▸ EXERCISE INSTRUCTIONS
Exactly as shown below, retype every line of the data.

== DATASET CONTENT ==

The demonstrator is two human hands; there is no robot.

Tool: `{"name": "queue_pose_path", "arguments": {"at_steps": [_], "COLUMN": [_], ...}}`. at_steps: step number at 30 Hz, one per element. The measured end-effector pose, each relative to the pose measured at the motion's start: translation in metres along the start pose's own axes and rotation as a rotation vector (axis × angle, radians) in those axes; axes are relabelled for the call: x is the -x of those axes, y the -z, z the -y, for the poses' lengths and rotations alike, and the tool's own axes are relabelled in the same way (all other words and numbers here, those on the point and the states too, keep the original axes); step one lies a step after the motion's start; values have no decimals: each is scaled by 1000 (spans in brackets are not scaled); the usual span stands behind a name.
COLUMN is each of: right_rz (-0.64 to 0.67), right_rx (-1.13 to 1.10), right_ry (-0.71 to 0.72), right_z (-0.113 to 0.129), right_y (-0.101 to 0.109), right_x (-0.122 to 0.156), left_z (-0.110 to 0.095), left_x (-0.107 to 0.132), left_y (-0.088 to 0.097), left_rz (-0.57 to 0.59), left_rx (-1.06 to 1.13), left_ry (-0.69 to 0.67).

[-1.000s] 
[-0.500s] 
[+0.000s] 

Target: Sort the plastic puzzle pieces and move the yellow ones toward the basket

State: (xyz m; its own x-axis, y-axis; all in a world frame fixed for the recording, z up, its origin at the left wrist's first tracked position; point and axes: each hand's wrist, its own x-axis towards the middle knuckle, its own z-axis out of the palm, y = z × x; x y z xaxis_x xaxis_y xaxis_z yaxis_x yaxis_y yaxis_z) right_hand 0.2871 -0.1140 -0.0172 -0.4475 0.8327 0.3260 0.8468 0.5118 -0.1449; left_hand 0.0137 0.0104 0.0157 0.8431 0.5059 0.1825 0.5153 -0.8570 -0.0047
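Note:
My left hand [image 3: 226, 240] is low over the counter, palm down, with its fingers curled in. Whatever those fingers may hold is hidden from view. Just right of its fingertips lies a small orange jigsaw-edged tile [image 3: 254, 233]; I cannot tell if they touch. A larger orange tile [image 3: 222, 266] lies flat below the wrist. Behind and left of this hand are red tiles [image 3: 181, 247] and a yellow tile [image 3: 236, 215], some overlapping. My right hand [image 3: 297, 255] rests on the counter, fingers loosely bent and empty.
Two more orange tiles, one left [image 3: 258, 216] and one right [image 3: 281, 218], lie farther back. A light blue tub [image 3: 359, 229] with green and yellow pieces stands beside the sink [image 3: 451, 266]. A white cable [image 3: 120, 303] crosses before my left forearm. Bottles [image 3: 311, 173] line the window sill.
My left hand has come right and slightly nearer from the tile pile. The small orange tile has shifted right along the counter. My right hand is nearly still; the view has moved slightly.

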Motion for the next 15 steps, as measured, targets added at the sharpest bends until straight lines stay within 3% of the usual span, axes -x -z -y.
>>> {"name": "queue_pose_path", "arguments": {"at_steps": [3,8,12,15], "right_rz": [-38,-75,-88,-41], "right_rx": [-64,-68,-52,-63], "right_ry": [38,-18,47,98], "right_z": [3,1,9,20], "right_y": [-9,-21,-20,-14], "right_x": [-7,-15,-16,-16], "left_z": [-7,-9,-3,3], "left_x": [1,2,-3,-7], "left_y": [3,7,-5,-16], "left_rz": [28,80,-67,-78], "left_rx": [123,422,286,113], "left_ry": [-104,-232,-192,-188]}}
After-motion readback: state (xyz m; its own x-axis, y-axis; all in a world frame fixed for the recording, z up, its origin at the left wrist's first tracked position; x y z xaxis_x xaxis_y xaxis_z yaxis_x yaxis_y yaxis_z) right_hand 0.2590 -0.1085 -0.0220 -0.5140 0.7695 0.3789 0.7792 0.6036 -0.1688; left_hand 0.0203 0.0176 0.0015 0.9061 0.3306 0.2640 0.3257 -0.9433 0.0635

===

▸ EXERCISE SOLUTION
The demonstrator is two human hands; there is no robot.

Tool: `{"name": "queue_pose_path", "arguments": {"at_steps": [_], "COLUMN": [_], ...}}`. at_steps: step number at 30 Hz, one per element. The measured end-effector pose, each relative to the pose measured at the motion's start: translation in metres along the start pose's own axes and rotation as a rotation vector (axis × angle, radians) in those axes; axes are relabelled for the call: x is the -x of those axes, y the -z, z the -y, for the poses' lengths and rotations alike, and the tool's own axes are relabelled in the same way (all other words and numbers here, those on the point and the states too, keep the original axes); step one lies a step after the motion's start; values have no decimals: each is scaled by 1000 (spans in brackets are not scaled); the usual span stands behind a name.
COLUMN is each of: right_rz (-0.64 to 0.67), right_rx (-1.13 to 1.10), right_ry (-0.71 to 0.72), right_z (-0.113 to 0.129), right_y (-0.101 to 0.109), right_x (-0.122 to 0.156), left_z (-0.110 to 0.095), left_x (-0.107 to 0.132), left_y (-0.088 to 0.097), left_rz (-0.57 to 0.59), left_rx (-1.06 to 1.13), left_ry (-0.69 to 0.67).

[-1.000s] 
[-0.500s] 
[+0.000s] 

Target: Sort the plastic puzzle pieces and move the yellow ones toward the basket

State: (xyz m; its own x-axis, y-axis; all in a world frame fixed for the recording, z up, its origin at the left wrist's first tracked position; point and axes: each hand's wrist, its own x-axis towards the middle knuckle, its own z-axis out of the palm, y = z × x; x y z xaxis_x xaxis_y xaxis_z yaxis_x yaxis_y yaxis_z) right_hand 0.2871 -0.1140 -0.0172 -0.4475 0.8327 0.3260 0.8468 0.5118 -0.1449; left_hand 0.0137 0.0104 0.0157 0.8431 0.5059 0.1825 0.5153 -0.8570 -0.0047
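Note:
My left hand [image 3: 226, 240] is low over the counter, palm down, with its fingers curled in. Whatever those fingers may hold is hidden from view. Just right of its fingertips lies a small orange jigsaw-edged tile [image 3: 254, 233]; I cannot tell if they touch. A larger orange tile [image 3: 222, 266] lies flat below the wrist. Behind and left of this hand are red tiles [image 3: 181, 247] and a yellow tile [image 3: 236, 215], some overlapping. My right hand [image 3: 297, 255] rests on the counter, fingers loosely bent and empty.
Two more orange tiles, one left [image 3: 258, 216] and one right [image 3: 281, 218], lie farther back. A light blue tub [image 3: 359, 229] with green and yellow pieces stands beside the sink [image 3: 451, 266]. A white cable [image 3: 120, 303] crosses before my left forearm. Bottles [image 3: 311, 173] line the window sill.
My left hand has come right and slightly nearer from the tile pile. The small orange tile has shifted right along the counter. My right hand is nearly still; the view has moved slightly.
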
Motion for the next 15 steps, as measured, targets added at the sharpest bends until straight lines stay within 3% of the usual span, axes -x -z -y.
>>> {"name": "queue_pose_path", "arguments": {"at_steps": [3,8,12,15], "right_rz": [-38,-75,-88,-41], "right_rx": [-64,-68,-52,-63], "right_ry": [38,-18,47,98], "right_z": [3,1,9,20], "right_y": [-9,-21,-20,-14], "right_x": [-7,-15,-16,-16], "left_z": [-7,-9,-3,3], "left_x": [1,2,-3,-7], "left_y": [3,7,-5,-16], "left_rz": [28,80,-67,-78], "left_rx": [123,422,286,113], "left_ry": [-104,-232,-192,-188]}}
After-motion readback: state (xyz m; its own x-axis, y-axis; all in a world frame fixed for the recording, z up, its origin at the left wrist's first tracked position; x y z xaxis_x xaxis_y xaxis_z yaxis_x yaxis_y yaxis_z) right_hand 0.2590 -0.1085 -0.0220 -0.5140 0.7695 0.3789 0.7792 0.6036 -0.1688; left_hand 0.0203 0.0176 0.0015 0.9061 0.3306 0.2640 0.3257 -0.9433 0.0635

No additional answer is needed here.